**DESCRIPTION OF THE TASK:** Show each line of the listing in which the word "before" occurs.

MATERIAL PROVIDED START

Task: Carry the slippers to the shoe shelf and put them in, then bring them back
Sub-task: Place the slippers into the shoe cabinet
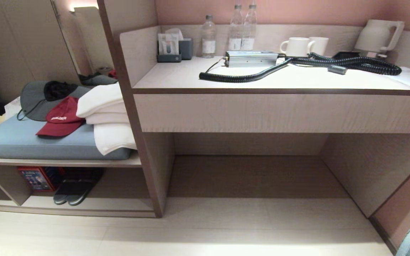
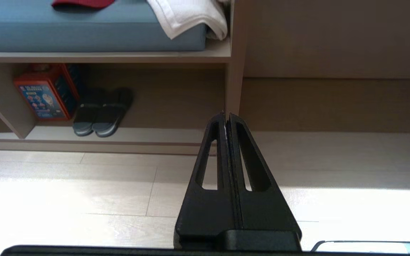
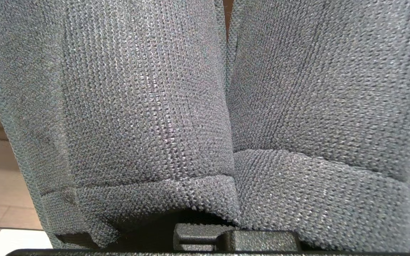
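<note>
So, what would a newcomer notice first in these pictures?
The grey slippers fill the right wrist view, held in the shut right gripper. On the bench to the left lie a red cap and white towels, with a darker pair of slippers in the low shelf beneath.

Black left gripper [image 2: 227, 119] with both slotted fingers [image 2: 212, 156] pressed together, pointing toward the upright wooden divider [image 2: 234, 64] just past the fingertips, above pale plank floor [image 2: 84, 185]. Beyond and off to one side of the fingers, the low shoe shelf [image 2: 148, 137] under a bench board, holding a dark pair of slippers with pale sole edges [image 2: 101, 112] side by side next to an orange and blue box [image 2: 46, 92]. Higher up on that same side, a blue cushion [image 2: 84, 32] carrying a folded white towel [image 2: 187, 17] and the edge of a red cap [image 2: 82, 3].
</note>
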Robot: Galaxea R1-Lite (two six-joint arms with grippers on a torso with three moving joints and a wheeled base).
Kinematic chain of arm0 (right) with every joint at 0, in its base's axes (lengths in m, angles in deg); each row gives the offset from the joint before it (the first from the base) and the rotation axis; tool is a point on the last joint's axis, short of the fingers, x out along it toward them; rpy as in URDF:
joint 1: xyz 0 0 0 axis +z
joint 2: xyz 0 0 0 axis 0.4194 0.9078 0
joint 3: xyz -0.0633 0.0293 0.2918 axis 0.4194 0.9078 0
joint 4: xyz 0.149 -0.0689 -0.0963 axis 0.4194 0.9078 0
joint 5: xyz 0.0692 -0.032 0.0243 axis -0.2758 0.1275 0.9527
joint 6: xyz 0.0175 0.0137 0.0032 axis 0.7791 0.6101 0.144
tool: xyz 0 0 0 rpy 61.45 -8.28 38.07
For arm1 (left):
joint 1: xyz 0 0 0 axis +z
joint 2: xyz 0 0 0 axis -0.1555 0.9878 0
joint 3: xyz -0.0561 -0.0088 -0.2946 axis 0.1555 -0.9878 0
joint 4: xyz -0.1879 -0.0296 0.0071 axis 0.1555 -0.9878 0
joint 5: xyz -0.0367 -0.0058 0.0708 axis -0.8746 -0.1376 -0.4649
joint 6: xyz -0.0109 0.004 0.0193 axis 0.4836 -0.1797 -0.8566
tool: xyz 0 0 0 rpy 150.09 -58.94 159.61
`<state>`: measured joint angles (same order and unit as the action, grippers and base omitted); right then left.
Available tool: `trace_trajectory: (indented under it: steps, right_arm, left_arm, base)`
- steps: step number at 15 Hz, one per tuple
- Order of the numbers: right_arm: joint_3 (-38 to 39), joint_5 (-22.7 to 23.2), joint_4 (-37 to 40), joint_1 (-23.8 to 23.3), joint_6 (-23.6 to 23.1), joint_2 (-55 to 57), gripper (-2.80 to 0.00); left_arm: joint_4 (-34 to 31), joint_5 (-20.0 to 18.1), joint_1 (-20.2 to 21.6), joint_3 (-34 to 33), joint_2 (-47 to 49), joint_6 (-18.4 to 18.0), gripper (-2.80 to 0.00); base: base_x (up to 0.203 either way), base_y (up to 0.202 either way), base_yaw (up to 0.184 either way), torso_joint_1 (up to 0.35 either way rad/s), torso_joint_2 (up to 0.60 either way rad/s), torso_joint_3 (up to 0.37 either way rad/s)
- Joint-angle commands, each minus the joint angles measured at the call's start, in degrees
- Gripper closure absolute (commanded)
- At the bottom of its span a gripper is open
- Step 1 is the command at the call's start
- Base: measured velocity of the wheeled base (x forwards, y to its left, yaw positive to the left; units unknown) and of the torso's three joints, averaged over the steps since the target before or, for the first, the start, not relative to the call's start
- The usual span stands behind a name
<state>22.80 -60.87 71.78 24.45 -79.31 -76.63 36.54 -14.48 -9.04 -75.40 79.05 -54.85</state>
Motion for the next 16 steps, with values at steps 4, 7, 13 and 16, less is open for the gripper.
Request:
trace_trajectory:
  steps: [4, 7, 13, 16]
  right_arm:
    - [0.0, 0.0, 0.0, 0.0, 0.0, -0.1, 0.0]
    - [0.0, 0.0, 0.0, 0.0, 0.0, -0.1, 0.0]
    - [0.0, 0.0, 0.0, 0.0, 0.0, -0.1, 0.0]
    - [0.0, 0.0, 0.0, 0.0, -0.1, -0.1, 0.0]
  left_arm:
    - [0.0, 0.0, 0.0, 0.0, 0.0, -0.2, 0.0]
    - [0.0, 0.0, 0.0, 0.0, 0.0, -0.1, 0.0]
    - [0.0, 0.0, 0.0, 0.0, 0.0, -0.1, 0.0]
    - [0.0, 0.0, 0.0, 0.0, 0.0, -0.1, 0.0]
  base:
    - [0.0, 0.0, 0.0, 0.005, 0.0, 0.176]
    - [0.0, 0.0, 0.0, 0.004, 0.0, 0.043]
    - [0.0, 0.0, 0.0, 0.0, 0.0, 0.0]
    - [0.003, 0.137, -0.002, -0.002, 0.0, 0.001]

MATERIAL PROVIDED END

**OUTPUT FOR THIS EXERCISE:**
Kinematic chain of arm0 (right) with every joint at 0, in its base's axes (lengths in m, angles in deg); each row gives the offset from the joint before it (the first from the base) and the rotation axis; tool is a point on the last joint's axis, short of the fingers, x out along it toward them; rpy as in URDF:
- Base: measured velocity of the wheeled base (x forwards, y to its left, yaw positive to the left; units unknown) and of the torso's three joints, averaged over the steps since the target before or, for the first, the start, not relative to the call's start

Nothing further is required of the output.